ASSIGNED TASK => Set down again exactly the lines of the listing below that fall between the line holding "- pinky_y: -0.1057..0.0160" and the line holding "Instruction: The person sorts", inclusive.

SOURCE DATA =>
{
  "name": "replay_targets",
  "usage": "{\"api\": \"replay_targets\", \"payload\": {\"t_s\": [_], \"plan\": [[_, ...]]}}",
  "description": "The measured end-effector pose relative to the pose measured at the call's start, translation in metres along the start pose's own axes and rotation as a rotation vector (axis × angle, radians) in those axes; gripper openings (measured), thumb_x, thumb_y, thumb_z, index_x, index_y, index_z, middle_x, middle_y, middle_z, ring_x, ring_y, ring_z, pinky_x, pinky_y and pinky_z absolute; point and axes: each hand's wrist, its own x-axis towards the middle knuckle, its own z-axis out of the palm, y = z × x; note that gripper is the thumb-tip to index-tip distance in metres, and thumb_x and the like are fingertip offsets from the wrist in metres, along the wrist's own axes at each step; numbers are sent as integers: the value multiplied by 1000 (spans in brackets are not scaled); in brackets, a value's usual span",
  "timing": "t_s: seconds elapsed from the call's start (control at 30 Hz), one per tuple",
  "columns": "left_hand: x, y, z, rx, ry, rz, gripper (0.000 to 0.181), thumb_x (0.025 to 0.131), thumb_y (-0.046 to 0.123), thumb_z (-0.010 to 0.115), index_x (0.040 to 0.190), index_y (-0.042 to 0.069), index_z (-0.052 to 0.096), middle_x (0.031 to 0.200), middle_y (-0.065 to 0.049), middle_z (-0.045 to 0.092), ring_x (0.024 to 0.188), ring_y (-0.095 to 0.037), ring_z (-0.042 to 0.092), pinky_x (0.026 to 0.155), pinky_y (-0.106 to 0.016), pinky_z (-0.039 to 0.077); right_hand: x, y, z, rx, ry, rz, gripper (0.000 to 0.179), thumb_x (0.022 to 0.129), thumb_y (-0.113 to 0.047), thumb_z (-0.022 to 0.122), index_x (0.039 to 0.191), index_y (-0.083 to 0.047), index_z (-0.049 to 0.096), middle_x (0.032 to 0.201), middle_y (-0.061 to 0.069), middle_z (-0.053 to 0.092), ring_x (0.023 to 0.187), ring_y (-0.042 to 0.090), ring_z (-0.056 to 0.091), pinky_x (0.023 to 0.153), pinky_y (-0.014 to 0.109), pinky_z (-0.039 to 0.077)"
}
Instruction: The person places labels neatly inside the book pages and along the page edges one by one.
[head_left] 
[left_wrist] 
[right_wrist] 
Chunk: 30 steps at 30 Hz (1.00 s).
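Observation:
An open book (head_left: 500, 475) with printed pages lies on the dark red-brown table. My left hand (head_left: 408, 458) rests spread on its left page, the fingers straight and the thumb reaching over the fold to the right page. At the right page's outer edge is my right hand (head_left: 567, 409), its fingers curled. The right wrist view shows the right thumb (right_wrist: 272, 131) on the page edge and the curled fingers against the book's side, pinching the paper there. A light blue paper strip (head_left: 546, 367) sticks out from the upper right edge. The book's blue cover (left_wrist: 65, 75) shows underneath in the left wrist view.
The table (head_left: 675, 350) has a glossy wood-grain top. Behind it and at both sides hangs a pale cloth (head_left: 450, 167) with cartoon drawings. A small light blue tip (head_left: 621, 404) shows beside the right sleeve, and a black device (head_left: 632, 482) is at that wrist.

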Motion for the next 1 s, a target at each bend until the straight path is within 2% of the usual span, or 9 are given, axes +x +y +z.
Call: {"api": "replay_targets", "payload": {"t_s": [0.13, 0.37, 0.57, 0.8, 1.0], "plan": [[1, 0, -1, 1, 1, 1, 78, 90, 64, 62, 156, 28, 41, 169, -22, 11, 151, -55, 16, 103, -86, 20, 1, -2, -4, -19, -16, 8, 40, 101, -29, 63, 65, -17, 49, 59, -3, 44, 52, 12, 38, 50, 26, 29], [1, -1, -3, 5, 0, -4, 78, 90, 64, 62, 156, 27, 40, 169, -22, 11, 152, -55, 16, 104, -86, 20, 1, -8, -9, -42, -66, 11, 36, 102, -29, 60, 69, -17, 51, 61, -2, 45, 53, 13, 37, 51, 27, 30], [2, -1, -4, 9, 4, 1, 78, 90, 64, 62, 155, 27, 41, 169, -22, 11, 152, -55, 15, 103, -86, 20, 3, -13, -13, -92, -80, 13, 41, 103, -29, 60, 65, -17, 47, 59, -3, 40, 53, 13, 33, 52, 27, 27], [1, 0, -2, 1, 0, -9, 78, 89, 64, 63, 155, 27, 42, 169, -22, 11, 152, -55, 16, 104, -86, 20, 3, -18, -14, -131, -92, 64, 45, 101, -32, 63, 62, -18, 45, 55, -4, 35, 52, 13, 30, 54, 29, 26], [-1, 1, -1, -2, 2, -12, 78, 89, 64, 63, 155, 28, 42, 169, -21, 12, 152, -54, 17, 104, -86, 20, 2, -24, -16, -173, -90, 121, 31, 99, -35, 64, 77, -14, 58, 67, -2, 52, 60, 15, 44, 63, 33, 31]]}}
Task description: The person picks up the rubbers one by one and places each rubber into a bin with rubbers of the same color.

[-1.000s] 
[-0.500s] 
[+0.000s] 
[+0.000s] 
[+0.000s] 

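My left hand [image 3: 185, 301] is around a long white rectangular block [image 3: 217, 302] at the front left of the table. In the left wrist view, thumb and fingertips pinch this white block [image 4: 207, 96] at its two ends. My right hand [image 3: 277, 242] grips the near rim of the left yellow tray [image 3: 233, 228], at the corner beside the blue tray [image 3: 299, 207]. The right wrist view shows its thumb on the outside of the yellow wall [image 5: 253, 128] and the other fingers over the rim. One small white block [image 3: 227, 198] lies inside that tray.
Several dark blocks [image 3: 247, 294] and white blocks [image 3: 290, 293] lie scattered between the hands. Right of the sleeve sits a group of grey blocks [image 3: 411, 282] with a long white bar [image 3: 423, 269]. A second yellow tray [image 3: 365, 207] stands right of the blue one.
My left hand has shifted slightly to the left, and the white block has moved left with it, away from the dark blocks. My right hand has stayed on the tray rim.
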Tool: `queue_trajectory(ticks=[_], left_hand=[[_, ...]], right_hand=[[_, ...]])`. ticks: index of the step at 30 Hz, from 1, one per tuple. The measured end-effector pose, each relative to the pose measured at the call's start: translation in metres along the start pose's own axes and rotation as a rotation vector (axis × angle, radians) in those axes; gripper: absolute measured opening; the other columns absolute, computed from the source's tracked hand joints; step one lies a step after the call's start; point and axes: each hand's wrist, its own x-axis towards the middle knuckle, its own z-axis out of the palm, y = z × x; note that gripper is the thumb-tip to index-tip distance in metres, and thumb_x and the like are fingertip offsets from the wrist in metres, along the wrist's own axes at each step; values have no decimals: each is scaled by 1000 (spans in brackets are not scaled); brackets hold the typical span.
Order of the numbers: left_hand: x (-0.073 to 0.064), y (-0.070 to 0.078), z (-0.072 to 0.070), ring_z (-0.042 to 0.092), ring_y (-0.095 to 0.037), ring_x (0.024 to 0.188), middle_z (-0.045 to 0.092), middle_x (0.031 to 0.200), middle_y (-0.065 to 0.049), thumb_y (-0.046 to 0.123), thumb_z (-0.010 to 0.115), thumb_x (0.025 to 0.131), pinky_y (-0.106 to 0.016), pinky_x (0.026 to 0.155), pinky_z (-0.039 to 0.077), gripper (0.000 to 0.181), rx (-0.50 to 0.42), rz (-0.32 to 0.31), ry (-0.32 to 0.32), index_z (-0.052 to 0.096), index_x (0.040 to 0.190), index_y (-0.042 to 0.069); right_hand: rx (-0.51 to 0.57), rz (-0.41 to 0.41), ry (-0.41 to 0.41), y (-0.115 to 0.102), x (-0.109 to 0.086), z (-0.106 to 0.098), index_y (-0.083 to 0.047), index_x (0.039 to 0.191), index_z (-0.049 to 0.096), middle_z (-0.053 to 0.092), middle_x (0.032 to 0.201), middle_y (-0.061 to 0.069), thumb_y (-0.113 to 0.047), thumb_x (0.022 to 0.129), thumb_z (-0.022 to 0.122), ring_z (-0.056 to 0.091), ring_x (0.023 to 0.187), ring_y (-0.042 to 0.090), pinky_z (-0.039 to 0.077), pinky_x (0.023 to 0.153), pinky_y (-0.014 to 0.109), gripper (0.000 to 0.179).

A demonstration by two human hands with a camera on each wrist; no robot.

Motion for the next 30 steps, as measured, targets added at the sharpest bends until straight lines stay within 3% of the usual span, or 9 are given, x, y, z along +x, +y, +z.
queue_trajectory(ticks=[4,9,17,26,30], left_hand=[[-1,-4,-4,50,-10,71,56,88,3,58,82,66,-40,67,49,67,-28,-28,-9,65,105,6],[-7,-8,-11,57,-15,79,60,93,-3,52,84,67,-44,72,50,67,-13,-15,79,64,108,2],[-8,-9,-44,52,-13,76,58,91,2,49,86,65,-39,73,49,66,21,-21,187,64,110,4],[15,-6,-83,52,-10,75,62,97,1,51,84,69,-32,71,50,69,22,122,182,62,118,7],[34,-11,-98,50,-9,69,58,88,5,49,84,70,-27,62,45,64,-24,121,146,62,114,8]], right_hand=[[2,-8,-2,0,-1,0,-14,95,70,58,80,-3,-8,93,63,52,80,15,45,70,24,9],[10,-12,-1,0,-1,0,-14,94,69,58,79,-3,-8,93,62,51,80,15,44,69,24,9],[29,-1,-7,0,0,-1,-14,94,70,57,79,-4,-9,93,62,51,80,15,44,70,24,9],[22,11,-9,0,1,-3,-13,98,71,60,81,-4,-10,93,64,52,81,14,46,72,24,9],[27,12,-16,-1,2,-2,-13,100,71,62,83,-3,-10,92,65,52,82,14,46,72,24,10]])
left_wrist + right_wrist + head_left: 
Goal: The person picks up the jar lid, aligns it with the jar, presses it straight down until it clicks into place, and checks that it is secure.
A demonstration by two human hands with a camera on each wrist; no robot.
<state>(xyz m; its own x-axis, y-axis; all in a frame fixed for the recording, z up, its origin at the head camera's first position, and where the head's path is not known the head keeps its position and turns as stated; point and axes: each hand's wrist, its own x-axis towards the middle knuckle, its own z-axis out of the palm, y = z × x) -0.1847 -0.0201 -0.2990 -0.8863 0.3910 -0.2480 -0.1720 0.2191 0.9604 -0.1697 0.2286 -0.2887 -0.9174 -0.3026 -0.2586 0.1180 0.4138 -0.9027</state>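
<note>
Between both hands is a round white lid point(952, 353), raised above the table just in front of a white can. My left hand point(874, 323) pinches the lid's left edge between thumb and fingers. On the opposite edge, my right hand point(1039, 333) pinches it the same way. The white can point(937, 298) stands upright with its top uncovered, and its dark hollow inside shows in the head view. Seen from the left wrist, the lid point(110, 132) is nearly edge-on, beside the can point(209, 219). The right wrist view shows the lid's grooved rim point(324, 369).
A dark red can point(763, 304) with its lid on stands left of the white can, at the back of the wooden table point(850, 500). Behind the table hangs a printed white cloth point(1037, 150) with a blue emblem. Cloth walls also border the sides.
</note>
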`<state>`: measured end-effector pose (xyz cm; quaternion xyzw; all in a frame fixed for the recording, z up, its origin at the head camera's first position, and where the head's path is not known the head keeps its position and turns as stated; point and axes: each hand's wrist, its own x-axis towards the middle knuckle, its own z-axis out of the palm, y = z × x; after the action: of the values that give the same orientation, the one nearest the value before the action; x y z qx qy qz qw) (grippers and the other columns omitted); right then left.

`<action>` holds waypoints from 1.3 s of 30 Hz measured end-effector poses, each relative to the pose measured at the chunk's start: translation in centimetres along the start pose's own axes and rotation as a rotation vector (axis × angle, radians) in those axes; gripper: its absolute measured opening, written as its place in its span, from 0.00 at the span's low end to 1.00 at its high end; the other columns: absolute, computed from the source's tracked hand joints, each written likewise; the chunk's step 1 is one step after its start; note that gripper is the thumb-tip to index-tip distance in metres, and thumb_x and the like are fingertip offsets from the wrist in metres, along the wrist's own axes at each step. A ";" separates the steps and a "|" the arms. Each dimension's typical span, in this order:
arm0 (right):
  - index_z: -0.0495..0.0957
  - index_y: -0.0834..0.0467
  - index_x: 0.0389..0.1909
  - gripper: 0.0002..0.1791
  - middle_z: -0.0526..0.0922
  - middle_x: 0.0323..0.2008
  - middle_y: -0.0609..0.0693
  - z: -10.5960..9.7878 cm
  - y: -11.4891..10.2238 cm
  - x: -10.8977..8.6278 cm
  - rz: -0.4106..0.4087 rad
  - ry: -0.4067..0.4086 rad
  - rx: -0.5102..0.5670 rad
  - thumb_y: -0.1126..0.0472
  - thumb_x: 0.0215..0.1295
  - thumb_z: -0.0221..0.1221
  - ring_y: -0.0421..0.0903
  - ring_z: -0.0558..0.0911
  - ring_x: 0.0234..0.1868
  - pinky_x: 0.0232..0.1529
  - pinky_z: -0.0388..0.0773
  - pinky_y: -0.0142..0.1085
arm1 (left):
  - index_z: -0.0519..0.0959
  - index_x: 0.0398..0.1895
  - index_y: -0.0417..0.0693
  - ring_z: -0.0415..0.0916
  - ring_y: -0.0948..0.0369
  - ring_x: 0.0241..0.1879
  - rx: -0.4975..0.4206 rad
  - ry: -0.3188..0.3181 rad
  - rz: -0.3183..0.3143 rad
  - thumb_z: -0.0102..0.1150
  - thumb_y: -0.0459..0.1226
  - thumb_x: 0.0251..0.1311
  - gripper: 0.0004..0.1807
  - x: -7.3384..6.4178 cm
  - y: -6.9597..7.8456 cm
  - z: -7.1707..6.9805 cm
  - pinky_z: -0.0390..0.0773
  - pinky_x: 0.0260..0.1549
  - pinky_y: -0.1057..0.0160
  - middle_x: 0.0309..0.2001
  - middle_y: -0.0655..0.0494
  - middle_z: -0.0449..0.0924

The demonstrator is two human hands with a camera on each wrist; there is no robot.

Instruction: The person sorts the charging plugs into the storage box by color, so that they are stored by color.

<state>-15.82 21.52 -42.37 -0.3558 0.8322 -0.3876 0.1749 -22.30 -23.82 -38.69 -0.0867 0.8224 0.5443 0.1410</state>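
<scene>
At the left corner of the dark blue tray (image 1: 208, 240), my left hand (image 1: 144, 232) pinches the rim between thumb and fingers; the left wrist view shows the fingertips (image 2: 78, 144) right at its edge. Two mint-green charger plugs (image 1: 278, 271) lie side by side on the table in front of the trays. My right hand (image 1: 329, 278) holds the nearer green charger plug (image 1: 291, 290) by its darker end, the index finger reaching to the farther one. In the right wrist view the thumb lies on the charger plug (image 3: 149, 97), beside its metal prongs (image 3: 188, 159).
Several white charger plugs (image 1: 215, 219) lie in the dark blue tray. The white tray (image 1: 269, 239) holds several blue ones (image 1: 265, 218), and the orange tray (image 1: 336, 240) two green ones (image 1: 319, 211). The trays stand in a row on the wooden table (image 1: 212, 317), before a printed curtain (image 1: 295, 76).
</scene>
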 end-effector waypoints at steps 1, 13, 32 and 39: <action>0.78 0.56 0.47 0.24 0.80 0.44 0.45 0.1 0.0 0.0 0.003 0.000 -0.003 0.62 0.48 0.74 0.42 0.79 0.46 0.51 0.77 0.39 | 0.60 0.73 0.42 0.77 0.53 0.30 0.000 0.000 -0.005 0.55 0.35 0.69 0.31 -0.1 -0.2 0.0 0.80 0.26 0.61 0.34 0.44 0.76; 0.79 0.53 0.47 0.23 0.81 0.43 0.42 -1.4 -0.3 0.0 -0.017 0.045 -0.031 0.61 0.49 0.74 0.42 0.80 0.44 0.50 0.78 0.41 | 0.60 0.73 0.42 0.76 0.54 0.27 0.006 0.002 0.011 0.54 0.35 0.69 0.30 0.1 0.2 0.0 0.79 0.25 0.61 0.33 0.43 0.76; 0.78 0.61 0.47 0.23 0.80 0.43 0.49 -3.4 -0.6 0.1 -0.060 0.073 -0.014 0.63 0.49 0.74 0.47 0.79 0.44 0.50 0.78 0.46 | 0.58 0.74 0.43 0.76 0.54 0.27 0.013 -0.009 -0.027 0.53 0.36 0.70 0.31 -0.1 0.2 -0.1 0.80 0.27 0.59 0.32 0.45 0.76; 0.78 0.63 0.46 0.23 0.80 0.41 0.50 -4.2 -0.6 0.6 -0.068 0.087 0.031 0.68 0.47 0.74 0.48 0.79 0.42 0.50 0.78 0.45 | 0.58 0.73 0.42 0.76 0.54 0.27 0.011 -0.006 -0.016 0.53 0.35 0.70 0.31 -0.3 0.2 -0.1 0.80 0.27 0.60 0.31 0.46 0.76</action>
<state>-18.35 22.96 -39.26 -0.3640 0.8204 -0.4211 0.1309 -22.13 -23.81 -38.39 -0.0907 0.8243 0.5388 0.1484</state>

RESPONSE AREA =>
  - pinky_y: -0.1057..0.0160
  - middle_x: 0.0309..0.2001
  - middle_y: -0.0655..0.0494
  - middle_z: -0.0449..0.0924

The demonstrator is two human hands with a camera on each wrist; there is no robot.

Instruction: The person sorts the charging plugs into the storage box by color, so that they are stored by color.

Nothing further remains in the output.